I was offered a very rare and valuable Eric Gill book recently and did not buy it. I could have made a good profit; I could also have been left with something I could barely give away. As I write Gill’s big money – but for how much longer?
I think the writing’s on the wall for this abundantly talented stone carver, sculptor and designer. He remains one of the most visionary of British artists and literally changed the way we see the world with his exquisite typefaces, sensual lines and clarity of vision. He was anti-establishment, a socialist-libertarian and believed that art could and should be made by craftsmen from all classes rather than a select and self-satisfied elite. With a rep like that you’d think he’d be patron saint of the arts – but he was also, of course, a paedophile. And we know what happens to them, don’t we?
Well. Not all of them, it would seem. Garry Glitter, Jimmy Saville, Rolf Harris and other rapists air-brushed from our past belong to the working classes. Theirs is the world of bright colours, cheery television and sing-a-long pop songs. The lower orders love a hate figure and when the media switch from ‘applaud’ to ‘boo’ there’s no switching back. The hypocrisy surrounding the current attitude to Gill is rooted in the good old British class system. His work occupies the very centre of middle-class ascetics. They find him easy to like because he’s easy to understand: elegant lines, un-offensive tones and a bit of religion thrown in. Besides, millions have been spent on his works by museums and wealthy collectors and the intelligentsia write and read about him constantly. Another difficulty is that his huge stone sculptures adorn many well-known public buildings, not least Broadcasting House, home of the Government’s mouthpiece. The proles can be whipped-up into burning a few old records; but Mummy and Daddy’s Gill? Are you mad? Darling, it’s worth twenty thou at least…
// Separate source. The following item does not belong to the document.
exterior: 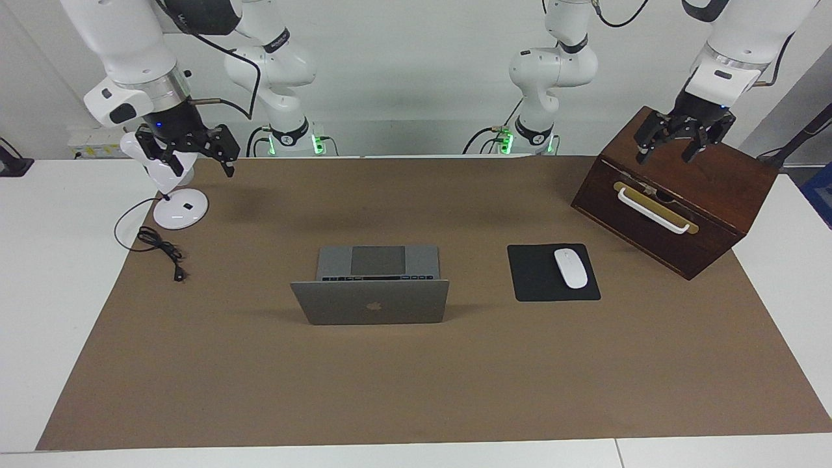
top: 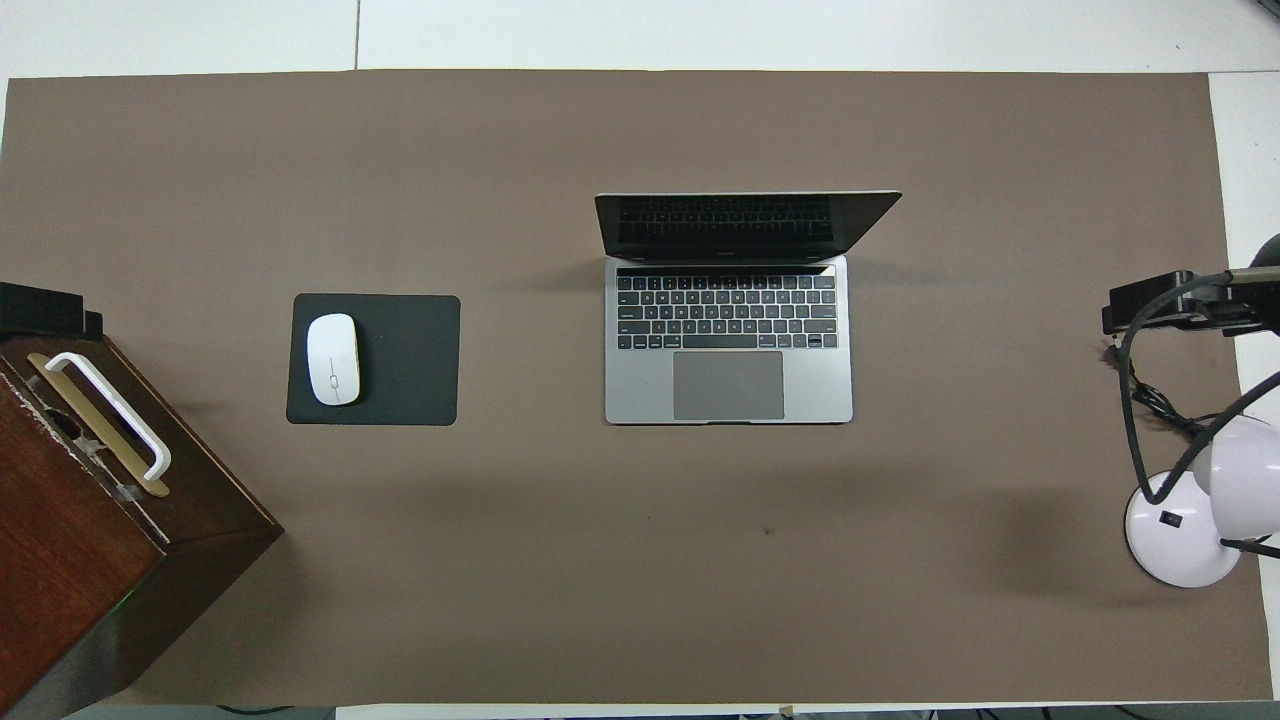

His fans are articulate and powerful. They have access to print and airtime. But child abuse is impossible to defend and the stone carver from Brighton may yet be chipped from the facia of our culture. Ditching Museum has a permanent collection of his work but it would be a brave institution indeed that mounted a new exhibition and invited media attention. Small private galleries and auction houses are easy targets for protestors. So too are book dealers. Gill is male, white and dead and I suspect the next wave of criticism will be enough to crack the edifice of his reputation. The giant will tumble – and so will the prices.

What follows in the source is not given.